Step 4: Create the FastAPI Backend
The backend loads the GPT-2 model and handles requests.
Create app.py file.
nano app.py
Add the following code.
from fastapi import FastAPI, Request, HTTPException
from fastapi.responses import HTMLResponse, JSONResponse
from fastapi.templating import Jinja2Templates
from transformers import pipeline, set_seed
import torch
import os
import logging
from pydantic import BaseModel
# Configure logging
logging.basicConfig(level=logging.INFO)
logger = logging.getLogger(__name__)
app = FastAPI()
templates = Jinja2Templates(directory="templates")
class PromptRequest(BaseModel):
prompt: str
max_length: int = 150 # Reduced default length to prevent rambling
# Model loading with better error handling
def load_model():
try:
device = "cuda" if torch.cuda.is_available() else "cpu"
logger.info(f"Loading model on device: {device}")
# Using gpt2 instead of distilgpt2 for better quality
model_name = "gpt2"
generator = pipeline(
"text-generation",
model=model_name,
device=device,
framework="pt",
torch_dtype=torch.float16 if device == "cuda" else torch.float32
)
logger.info(f"Successfully loaded {model_name}")
return generator
except Exception as e:
logger.error(f"Model loading failed: {str(e)}")
return None
generator = load_model()
@app.get("/", response_class=HTMLResponse)
async def read_root(request: Request):
return templates.TemplateResponse("index.html", {
"request": request,
"model_loaded": generator is not None
})
@app.post("/generate")
async def generate_text(request_data: PromptRequest):
if not generator:
return JSONResponse(
status_code=503,
content={"error": "Model not loaded. Please try again later."}
)
try:
set_seed(42) # For reproducible results
# Enhanced generation parameters
output = generator(
request_data.prompt,
max_length=request_data.max_length,
num_return_sequences=1,
do_sample=True,
temperature=0.7, # Controls randomness
top_k=50, # Limits to top 50 probable tokens
top_p=0.9, # Nucleus sampling threshold
repetition_penalty=1.5, # Strong penalty for repetition
no_repeat_ngram_size=3, # Prevents 3-word repetitions
early_stopping=True # Stops when coherent answer is reached
)
# Clean up the output
generated_text = output[0]["generated_text"]
# Remove the input prompt if it appears in output
if generated_text.startswith(request_data.prompt):
generated_text = generated_text[len(request_data.prompt):].strip()

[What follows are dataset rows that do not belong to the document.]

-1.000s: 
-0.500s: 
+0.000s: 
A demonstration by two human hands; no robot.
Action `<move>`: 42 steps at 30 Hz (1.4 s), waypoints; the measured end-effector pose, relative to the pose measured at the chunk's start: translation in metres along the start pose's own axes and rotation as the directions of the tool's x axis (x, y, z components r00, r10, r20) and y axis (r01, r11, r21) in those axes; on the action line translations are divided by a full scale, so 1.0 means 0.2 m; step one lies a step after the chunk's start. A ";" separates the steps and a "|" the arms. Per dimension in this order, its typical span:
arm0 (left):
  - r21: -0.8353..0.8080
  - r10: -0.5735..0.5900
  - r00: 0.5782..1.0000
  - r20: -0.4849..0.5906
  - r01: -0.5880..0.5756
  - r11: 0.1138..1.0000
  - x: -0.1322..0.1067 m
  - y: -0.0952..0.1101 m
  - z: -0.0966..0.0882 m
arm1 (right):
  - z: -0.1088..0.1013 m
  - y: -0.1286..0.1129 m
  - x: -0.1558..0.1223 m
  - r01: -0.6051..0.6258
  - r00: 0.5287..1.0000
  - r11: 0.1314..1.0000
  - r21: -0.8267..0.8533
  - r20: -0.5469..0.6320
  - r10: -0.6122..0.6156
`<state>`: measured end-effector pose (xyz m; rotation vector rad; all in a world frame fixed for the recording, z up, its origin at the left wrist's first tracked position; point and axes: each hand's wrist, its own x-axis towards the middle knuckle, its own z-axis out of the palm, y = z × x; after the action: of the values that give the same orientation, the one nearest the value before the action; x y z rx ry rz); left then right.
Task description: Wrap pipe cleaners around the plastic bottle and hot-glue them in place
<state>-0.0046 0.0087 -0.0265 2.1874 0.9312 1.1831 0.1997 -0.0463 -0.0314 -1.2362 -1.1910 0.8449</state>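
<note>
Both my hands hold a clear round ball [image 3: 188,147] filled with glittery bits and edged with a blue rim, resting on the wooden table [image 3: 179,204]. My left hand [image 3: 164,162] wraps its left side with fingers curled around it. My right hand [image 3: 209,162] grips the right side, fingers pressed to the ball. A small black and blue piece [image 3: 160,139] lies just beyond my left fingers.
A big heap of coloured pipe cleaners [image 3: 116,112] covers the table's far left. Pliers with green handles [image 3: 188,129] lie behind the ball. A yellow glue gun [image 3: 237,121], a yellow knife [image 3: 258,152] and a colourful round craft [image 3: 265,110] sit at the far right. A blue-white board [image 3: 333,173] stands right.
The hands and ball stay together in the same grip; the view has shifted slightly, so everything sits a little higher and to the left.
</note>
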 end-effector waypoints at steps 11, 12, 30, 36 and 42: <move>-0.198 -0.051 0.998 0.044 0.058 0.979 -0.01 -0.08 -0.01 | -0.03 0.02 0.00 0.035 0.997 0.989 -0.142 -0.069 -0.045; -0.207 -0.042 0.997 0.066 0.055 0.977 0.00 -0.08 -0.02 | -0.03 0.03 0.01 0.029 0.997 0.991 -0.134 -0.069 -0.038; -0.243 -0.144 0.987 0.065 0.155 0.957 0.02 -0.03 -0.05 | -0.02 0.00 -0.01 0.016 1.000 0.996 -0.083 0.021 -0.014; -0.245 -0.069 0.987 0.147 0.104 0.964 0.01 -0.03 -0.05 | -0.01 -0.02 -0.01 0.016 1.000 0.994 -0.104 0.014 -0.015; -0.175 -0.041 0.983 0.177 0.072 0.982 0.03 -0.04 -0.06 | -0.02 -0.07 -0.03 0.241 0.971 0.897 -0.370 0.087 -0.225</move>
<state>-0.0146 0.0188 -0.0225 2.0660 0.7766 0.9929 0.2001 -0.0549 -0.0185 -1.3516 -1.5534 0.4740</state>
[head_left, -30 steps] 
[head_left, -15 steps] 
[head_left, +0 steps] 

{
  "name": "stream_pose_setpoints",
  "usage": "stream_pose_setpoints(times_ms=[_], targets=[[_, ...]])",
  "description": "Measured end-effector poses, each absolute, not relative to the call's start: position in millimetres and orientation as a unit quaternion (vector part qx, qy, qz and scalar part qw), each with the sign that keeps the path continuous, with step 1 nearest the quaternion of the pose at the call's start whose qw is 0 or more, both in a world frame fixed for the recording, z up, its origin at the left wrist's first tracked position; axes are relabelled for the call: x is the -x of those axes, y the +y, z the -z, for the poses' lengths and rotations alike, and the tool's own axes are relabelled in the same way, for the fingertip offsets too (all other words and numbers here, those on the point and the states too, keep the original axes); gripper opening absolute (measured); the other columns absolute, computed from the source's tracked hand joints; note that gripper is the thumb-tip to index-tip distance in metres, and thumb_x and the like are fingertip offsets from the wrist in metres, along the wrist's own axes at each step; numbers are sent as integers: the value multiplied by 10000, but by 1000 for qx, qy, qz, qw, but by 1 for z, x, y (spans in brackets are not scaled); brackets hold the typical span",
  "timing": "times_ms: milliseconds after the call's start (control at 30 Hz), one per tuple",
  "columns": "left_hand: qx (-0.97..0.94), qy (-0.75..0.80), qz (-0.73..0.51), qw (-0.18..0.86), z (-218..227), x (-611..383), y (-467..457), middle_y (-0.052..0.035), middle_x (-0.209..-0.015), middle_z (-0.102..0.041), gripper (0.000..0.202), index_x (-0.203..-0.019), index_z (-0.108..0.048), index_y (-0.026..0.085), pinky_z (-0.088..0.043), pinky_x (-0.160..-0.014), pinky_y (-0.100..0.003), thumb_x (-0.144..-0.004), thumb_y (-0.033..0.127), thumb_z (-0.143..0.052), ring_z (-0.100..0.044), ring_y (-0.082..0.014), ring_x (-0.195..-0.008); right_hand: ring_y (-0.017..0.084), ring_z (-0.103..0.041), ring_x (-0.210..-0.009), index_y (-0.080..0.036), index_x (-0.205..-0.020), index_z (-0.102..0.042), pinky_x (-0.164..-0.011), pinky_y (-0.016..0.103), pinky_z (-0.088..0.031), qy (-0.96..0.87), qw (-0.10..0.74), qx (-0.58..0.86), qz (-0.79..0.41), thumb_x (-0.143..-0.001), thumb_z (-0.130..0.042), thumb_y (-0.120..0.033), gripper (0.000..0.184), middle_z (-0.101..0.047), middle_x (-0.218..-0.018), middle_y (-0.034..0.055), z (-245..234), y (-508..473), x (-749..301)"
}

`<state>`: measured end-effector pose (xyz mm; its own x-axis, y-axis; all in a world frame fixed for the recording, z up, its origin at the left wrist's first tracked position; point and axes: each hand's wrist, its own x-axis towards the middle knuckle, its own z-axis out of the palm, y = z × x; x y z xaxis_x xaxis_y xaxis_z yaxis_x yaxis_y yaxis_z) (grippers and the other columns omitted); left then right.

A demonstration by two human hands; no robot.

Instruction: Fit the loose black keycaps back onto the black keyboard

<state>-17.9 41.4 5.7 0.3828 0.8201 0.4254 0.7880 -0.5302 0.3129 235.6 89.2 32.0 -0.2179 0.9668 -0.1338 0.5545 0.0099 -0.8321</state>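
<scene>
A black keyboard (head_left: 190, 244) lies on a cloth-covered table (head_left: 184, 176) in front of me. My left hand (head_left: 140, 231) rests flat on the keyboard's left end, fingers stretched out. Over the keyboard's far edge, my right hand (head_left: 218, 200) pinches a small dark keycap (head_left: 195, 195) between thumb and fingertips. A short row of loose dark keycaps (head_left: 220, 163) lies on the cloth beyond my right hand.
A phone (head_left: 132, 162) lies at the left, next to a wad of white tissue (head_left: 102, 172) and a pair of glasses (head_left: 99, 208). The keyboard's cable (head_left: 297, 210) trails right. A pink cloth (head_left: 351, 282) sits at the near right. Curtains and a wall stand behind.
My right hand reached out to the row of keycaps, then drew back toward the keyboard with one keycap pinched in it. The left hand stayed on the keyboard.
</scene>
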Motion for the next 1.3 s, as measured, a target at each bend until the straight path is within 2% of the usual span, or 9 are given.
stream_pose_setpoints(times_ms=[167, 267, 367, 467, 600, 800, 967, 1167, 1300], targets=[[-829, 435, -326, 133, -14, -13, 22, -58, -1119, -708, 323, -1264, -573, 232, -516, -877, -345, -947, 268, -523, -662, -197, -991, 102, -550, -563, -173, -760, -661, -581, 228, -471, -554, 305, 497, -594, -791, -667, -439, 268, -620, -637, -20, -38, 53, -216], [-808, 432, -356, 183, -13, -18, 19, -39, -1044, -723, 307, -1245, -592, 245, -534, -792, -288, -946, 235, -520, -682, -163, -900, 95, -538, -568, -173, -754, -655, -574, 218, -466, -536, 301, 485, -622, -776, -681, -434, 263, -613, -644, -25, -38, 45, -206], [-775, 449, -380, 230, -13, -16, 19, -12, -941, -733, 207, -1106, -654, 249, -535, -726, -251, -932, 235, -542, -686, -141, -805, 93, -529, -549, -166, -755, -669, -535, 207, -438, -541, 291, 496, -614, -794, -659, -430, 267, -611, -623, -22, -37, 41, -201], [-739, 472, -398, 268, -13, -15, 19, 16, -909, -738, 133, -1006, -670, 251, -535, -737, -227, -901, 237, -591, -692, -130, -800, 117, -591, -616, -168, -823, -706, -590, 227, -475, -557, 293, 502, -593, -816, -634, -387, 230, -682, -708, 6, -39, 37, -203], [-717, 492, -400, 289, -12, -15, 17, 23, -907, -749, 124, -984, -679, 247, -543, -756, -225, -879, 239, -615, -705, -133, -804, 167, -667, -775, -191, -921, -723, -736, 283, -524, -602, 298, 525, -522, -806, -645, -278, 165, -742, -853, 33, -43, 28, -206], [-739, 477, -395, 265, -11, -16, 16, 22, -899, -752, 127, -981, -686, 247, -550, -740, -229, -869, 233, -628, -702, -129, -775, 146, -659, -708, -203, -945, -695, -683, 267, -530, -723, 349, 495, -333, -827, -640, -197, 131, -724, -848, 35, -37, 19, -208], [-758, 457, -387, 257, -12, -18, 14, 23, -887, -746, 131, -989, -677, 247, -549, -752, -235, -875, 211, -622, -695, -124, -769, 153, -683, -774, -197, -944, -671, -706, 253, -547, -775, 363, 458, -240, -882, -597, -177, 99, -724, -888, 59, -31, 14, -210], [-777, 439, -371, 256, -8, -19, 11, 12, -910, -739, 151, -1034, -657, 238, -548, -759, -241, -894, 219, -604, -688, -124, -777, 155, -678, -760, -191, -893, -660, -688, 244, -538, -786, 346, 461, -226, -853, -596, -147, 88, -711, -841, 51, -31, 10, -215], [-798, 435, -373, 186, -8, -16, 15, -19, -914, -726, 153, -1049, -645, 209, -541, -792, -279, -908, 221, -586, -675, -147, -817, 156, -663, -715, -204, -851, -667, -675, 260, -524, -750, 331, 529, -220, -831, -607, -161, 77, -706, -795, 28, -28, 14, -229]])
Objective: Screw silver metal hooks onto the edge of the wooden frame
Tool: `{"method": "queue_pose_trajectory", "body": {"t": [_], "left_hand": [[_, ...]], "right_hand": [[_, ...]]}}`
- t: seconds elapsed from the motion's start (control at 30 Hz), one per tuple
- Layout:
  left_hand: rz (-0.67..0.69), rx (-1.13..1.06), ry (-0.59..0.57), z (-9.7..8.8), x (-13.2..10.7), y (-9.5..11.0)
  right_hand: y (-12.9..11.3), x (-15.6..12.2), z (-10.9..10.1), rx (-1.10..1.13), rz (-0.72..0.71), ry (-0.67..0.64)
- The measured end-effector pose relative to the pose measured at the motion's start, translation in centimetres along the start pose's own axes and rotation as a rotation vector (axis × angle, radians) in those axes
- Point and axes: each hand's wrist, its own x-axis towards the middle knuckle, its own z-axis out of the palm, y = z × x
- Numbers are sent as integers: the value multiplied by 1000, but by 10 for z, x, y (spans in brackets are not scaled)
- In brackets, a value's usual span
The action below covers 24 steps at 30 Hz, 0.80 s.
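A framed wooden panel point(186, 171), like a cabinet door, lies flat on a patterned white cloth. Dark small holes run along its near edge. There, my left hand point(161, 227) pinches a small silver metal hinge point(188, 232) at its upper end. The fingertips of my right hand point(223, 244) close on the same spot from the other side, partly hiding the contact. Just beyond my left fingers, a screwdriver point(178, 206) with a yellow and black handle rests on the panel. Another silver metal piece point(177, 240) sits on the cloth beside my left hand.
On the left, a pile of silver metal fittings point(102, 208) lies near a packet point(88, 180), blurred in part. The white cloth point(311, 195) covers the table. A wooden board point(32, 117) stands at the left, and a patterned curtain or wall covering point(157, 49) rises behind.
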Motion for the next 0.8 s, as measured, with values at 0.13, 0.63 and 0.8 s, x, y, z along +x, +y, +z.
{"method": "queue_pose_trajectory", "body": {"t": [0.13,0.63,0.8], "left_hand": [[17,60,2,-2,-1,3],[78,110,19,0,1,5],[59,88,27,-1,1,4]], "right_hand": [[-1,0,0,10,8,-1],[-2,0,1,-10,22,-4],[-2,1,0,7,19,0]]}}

# Truncate at last complete sentence
last_period = generated_text.rfind('.')
if last_period > 0:
generated_text = generated_text[:last_period + 1]
return {"output": generated_text}
except Exception as e:
logger.error(f"Generation error: {str(e)}")
return JSONResponse(
status_code=500,
content={"error": f"Generation failed: {str(e)}"}
)
if __name__ == "__main__":
import uvicorn
uvicorn.run(
app,
host="0.0.0.0",
port=8000,
reload=True,
log_level="info"
)
Key Components:
- FastAPI: Handles HTTP requests.
- transformers: Loads the GPT-2 model.
- device=”cuda”: Ensures GPU acceleration.
- POST /generate: Processes prompts and returns AI-generated text.
Step 5: Run the FastAPI Server
Start the server for testing.
uvicorn app:app --reload --host 0.0.0.0 --port 8000
Step 6: Access and Test the API
1. Open a browser and go to http://your-server-ip:8000.
2. Enter a prompt (e.g., “What is neural networks?“).
3. Click Generate Text and see the AI response!
Conclusion
You’ve deployed a Generative AI (GPT-2) model on an Ubuntu GPU server with a FastAPI backend and interactive web UI. This setup can be extended to models like LLaMA, Stable Diffusion, or Whisper. Now, go ahead and build amazing AI-powered applications!